When the last noisemaker has rung in the New Year and the holidays have passed, it’s common for parents to become tired, frustrated and bewildered as a result of their child’s behavior. Many families get off schedule and out of sorts during the holidays and find themselves in need of some New Year’s resolutions in January.

If your kids seem out of control, commit yourself to these simple parenting strategies over the coming months. They will help guide your children and your home back into order.

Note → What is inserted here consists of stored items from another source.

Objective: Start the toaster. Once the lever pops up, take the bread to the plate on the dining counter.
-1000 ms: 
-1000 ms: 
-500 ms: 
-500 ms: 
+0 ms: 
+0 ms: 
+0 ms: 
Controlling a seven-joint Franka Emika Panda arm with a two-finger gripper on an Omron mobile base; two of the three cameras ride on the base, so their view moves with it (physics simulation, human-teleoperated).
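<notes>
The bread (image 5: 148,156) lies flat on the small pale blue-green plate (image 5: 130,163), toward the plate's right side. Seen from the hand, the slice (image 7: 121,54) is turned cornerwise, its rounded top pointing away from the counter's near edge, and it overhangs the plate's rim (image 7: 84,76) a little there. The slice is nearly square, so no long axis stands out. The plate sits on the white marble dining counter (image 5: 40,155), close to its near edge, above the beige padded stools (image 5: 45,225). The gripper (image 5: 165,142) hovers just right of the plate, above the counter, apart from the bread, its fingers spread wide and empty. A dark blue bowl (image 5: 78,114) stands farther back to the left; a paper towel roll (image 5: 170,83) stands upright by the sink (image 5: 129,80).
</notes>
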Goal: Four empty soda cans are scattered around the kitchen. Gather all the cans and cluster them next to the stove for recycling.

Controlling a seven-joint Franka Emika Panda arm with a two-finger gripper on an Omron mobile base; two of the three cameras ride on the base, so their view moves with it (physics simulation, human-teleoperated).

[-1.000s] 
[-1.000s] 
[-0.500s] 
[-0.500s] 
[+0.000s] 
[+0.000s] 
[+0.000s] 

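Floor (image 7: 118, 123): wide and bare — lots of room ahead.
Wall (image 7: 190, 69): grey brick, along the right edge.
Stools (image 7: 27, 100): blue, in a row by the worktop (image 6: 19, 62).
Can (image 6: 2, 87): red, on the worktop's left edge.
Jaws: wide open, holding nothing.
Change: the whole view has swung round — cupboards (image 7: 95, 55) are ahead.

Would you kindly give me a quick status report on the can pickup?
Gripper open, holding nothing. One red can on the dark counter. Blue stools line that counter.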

Tips for Tots and Toddlers (infants to 5-year-olds)
Use these tips to get your little ones back into their normal sleeping and eating routines and their behavior back on track: 

  • Continue naptime or start it again if your kids got out of the habit during the hustle and bustle of the holidays.
  • Have your toddler get up in the morning and go to bed at night at a consistent time each day. 
  • Go to bed and get up at the same time as your toddler so you’re fresh and effective for the next day. 
  • Have your toddler eat at the same times each day.
  • Put your child (and yourself) on a healthy diet.
  • Praise your child often for good behavior.
  • Keep calm and in control when disciplining your child for bad behavior.

Training Younger Kids and Tweens (6-year-olds to 12-year-olds)
Help your younger children and tweens regain peace and harmony in the New Year with these strategies:

  • Set a consistent bedtime schedule and routine.
  • Encourage healthy eating; allow some snacks, but use moderation as your guide. 
  • Remind your children about and enforce established rules for behavior. When your younger child or tween breaks a rule, discipline consistently and fairly. Use time-outs for younger children. For tweens, limiting access to video games and TV are effective tools for discouraging negative behavior.

Teaching Teens (13-year-olds to 18-year-olds)
Just like adults, teenagers need routines and moderation to re-establish a healthy lifestyle after the holidays. Get your teenager back into the swing of things with these tips:

  • Encourage your teen to get adequate rest each night; medical experts recommend at least six to eight hours of sleep.
  • Gently remind your teen to enjoy food, activities and parties in moderation; provide guidance on what moderation is. 
  • Set curfews for your teens when they go out and ask the usual “who, what, where, when and why” questions about their activities and behavior when they get home. 
  • Expect some resistance to your rules. Practice patience and be flexible with your teen.

It’s a lot harder to keep a New Year’s resolution than it is to make one. But being patient and flexible, with yourself and your children, will help you effectively re-establish healthy routines in your home. Stick to these strategies and enjoy the blessings that await you in this New Year.